[Aim of the task] Leave out the pictures and output exactly the lines below from the one with "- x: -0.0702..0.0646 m" down to the one with "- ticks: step", both of them included.

=-=-=-=-=

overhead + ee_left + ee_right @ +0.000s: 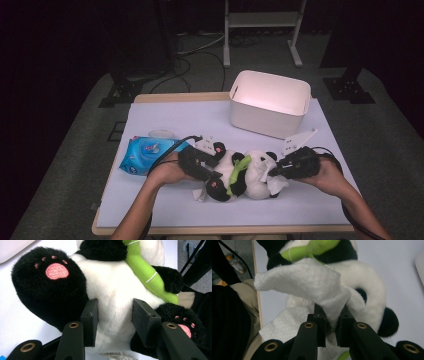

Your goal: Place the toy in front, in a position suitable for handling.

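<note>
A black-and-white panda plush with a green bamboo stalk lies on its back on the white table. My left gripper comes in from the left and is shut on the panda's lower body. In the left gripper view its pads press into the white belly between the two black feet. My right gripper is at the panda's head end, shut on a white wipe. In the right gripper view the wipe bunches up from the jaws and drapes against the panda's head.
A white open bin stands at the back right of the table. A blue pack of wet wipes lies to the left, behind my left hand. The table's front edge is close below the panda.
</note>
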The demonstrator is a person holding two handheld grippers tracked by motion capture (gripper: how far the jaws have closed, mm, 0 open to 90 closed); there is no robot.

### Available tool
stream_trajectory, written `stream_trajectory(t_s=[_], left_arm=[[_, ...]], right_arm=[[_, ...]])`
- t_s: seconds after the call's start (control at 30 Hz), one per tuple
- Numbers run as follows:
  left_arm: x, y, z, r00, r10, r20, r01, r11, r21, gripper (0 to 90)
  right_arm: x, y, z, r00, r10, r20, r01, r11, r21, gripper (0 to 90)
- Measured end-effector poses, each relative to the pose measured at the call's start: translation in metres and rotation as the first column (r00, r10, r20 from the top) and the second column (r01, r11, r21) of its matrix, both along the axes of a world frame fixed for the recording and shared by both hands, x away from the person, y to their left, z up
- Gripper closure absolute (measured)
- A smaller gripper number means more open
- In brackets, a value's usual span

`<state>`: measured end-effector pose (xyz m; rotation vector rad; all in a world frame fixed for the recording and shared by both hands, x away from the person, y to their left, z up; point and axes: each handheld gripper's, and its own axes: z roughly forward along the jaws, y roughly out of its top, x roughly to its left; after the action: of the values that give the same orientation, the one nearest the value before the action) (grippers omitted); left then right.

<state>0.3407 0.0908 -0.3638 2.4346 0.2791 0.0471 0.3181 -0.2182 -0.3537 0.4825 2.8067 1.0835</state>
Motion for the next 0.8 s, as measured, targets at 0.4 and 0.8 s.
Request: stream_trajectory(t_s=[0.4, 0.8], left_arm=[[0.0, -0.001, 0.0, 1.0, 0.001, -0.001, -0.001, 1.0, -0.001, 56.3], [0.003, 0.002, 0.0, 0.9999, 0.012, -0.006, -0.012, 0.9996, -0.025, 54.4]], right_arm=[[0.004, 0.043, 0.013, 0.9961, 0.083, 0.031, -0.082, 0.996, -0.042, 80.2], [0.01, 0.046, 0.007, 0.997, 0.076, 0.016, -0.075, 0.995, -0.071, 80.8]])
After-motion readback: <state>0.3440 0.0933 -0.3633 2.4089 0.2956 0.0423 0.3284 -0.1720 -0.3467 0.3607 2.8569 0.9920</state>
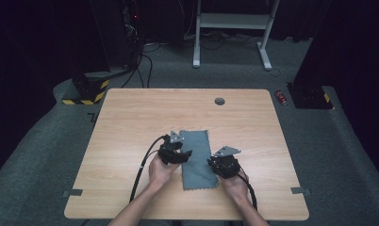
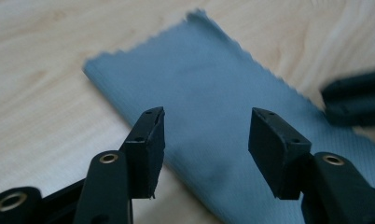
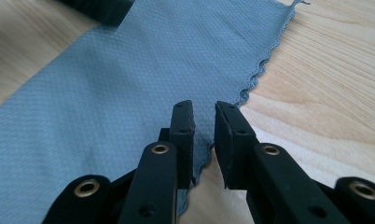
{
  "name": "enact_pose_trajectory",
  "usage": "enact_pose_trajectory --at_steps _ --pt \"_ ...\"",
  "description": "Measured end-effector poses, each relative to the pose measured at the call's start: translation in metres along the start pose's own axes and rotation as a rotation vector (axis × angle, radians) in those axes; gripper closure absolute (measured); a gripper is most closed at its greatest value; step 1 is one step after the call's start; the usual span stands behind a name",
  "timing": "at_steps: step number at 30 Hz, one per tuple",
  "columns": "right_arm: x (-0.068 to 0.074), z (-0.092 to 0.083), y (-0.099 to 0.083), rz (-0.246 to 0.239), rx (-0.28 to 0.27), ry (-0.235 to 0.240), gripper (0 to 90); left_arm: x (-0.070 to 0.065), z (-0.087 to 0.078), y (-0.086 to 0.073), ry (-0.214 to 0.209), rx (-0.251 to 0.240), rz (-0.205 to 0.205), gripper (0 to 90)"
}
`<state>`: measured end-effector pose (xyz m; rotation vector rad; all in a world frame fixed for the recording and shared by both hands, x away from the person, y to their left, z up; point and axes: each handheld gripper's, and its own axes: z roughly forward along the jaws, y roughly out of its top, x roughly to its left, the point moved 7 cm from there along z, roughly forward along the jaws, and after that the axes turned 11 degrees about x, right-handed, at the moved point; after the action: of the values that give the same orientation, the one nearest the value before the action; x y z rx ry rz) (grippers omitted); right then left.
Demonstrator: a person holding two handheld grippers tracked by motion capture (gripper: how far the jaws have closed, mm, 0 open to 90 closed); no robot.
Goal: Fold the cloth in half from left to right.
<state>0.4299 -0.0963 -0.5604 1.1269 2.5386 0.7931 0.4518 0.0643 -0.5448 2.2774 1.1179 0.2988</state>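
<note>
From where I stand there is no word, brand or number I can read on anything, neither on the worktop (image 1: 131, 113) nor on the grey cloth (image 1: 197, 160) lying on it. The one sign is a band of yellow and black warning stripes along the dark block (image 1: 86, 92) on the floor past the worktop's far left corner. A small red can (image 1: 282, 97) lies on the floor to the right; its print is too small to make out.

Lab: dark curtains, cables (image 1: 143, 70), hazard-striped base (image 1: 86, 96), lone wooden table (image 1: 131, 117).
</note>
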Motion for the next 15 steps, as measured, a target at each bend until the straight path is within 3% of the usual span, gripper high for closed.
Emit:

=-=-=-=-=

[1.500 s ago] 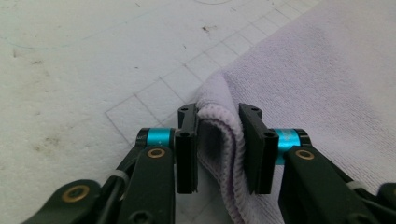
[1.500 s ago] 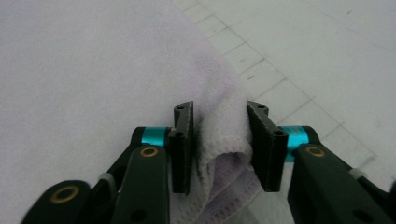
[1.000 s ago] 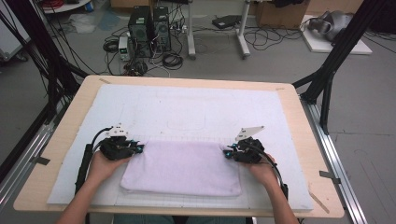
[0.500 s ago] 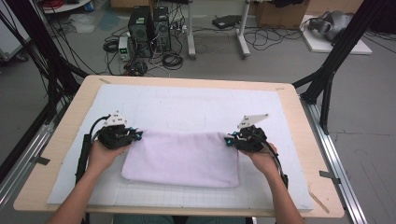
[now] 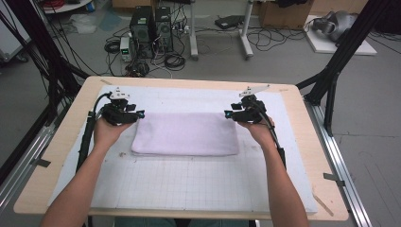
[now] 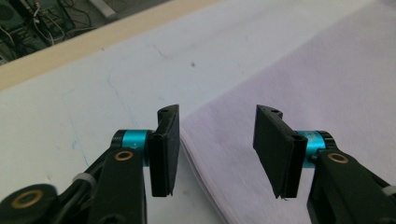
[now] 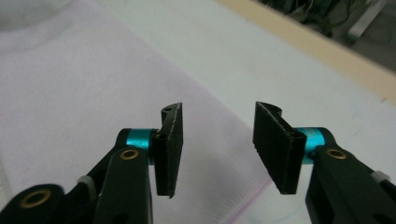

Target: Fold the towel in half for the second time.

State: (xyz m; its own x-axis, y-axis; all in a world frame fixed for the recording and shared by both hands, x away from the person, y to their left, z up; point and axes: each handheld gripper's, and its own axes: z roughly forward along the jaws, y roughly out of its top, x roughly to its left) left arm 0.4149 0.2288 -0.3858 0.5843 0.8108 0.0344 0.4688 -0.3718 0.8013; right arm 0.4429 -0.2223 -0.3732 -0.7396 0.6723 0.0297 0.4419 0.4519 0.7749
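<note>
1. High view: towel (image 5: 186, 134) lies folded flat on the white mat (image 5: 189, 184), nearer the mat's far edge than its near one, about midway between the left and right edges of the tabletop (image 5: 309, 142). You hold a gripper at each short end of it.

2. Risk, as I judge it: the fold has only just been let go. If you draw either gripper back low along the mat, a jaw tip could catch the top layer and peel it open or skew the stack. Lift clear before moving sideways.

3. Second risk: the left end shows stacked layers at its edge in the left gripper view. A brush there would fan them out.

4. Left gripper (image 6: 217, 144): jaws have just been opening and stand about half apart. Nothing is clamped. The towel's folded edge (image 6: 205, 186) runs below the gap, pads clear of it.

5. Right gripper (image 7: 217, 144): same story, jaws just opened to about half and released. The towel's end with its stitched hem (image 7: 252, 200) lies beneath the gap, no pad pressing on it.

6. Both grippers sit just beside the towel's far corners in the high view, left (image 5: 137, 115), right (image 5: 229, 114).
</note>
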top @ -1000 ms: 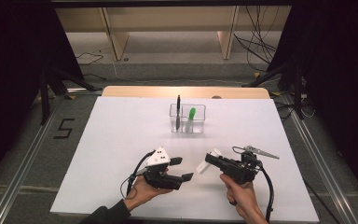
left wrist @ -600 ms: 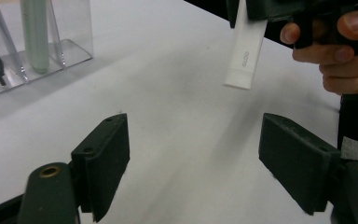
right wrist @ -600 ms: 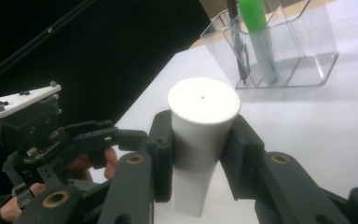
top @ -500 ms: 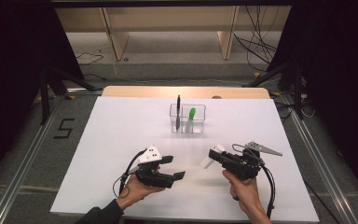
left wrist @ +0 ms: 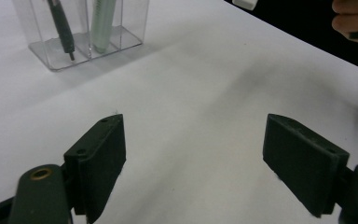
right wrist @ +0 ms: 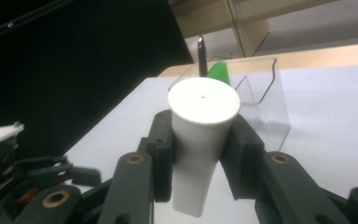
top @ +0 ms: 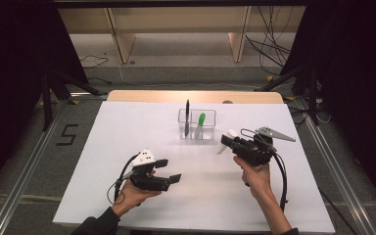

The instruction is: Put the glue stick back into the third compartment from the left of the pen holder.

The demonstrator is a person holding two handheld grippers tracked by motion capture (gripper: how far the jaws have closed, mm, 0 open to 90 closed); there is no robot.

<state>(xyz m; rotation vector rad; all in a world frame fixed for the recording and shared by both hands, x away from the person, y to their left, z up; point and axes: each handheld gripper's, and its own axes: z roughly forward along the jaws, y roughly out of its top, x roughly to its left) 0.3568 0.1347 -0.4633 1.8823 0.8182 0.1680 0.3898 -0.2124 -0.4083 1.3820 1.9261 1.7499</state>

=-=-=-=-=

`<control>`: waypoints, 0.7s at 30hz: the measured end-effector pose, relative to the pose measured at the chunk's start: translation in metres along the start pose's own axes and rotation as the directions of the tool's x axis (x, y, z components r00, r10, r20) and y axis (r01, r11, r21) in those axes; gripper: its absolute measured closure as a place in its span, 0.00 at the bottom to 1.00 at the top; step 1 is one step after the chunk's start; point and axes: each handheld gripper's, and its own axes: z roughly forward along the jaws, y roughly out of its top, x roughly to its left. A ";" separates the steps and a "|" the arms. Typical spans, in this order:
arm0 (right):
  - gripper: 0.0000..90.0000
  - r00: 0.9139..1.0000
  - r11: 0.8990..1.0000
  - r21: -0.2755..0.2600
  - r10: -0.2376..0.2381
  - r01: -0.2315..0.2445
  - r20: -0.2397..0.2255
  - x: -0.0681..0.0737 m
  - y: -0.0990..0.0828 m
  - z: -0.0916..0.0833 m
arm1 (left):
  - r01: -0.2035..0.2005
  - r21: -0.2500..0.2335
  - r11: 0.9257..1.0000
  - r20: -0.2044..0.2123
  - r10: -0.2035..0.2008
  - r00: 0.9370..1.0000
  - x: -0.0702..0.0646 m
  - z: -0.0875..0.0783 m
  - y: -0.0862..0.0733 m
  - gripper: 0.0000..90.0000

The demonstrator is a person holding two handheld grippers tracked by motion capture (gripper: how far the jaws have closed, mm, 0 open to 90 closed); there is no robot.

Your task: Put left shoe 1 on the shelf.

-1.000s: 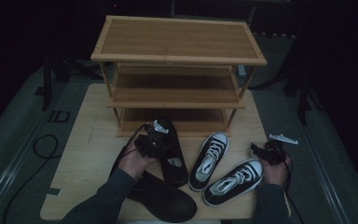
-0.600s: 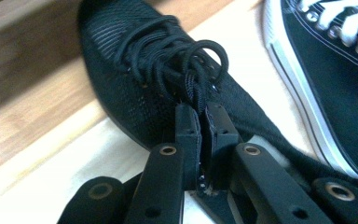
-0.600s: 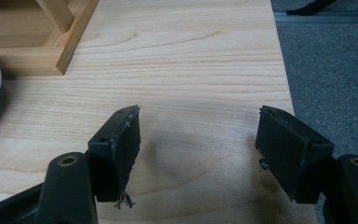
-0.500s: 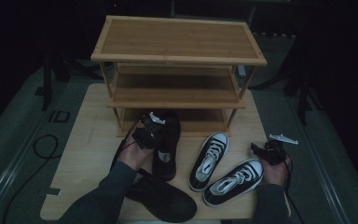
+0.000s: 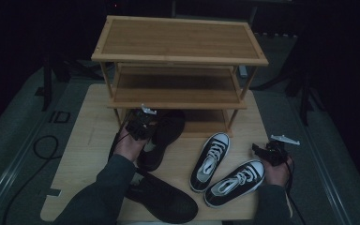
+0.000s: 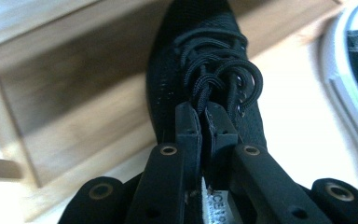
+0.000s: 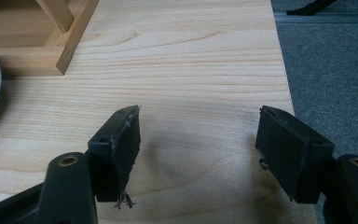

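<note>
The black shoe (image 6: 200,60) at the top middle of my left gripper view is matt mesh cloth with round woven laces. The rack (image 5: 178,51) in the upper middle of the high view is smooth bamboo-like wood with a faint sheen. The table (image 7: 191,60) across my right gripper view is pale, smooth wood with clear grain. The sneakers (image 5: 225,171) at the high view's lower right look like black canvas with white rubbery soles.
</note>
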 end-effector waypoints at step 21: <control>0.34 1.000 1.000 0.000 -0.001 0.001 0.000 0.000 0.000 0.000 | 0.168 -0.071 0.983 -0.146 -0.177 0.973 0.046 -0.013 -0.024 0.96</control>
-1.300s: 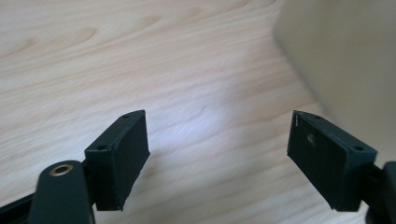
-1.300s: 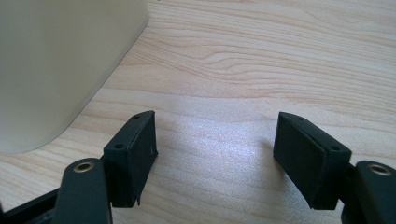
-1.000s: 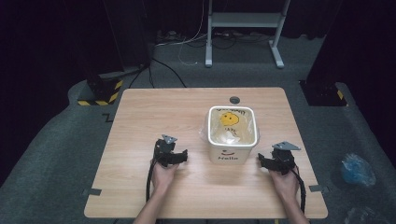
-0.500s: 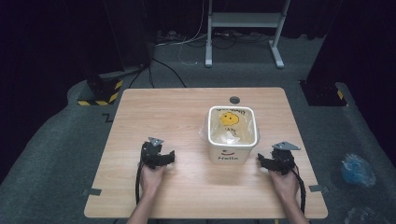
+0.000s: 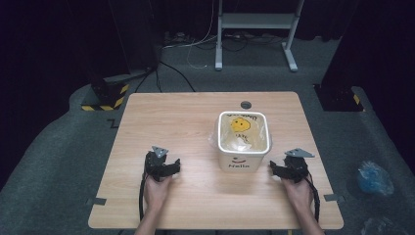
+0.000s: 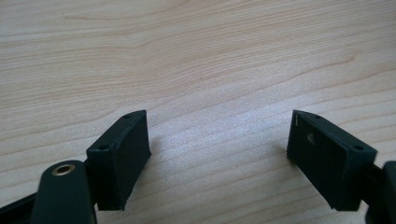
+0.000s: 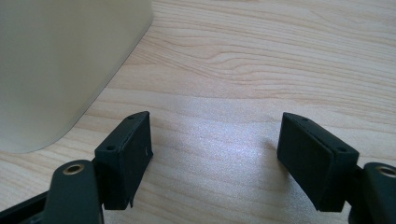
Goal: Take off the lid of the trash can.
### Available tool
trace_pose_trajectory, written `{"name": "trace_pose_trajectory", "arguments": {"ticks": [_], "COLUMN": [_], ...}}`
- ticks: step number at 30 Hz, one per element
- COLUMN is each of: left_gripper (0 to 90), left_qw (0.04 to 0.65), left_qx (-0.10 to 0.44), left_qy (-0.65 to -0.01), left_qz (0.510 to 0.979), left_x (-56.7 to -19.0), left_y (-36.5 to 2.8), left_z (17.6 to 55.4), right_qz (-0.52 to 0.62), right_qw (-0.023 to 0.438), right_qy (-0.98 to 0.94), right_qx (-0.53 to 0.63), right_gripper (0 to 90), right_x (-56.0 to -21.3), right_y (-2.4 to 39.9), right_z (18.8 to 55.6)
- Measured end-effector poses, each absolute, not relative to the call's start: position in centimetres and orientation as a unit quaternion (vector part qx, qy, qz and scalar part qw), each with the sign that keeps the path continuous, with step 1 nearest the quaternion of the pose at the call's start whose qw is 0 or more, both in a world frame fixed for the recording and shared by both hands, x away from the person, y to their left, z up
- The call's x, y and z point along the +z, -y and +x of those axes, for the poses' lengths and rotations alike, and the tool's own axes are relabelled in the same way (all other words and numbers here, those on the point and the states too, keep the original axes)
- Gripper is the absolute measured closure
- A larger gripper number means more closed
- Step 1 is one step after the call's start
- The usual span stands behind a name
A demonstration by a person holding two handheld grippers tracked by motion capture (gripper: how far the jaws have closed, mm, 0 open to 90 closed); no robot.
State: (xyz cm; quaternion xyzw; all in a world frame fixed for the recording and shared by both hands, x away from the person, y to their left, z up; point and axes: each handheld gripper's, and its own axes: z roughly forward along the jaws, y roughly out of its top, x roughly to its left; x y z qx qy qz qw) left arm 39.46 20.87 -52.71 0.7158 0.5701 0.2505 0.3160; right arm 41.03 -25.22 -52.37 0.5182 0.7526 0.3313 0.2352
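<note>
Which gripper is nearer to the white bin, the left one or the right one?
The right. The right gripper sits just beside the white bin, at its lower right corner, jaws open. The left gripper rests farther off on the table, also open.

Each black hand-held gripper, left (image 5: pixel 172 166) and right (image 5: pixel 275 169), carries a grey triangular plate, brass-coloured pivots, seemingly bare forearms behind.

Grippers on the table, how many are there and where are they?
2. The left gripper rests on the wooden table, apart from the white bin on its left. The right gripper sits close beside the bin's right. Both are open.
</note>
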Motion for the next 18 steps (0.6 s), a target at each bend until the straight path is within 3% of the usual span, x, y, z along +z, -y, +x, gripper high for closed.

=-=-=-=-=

[Solution for this task]
  - x: -0.0702..0.0646 m
  - z: -0.0875..0.0783 m
  - y: -0.0862..0.0733 m
  - gripper: 0.0000..90.0000

The demonstrator is a person holding two handheld grippers tracked by motion capture (gripper: how far the jaws have closed, mm, 0 open to 90 closed); there is no robot.

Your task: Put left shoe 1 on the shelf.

-1.000s: 
-0.600s: 
-0.600s: 
-0.500s: 
+0.000s: 
+0.000s: 
+0.000s: 

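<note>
The black shoe (image 6: 200,60) at the top middle of my left gripper view is matt mesh cloth with round woven laces. The rack (image 5: 178,51) in the upper middle of the high view is smooth bamboo-like wood with a faint sheen. The table (image 7: 191,60) across my right gripper view is pale, smooth wood with clear grain. The sneakers (image 5: 225,171) at the high view's lower right look like black canvas with white rubbery soles.
</note>
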 end-effector waypoints at step 21: <control>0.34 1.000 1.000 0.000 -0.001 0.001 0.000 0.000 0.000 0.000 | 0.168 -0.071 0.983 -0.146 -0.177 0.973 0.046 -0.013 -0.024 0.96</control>
-1.300s: 
-1.300s: 
-1.000s: 
-0.500s: 
+0.000s: 
+0.000s: 
+0.000s: 
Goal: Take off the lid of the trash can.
### Available tool
trace_pose_trajectory, written `{"name": "trace_pose_trajectory", "arguments": {"ticks": [_], "COLUMN": [_], ...}}`
- ticks: step number at 30 Hz, one per element

For this exercise, nothing further remains to be done.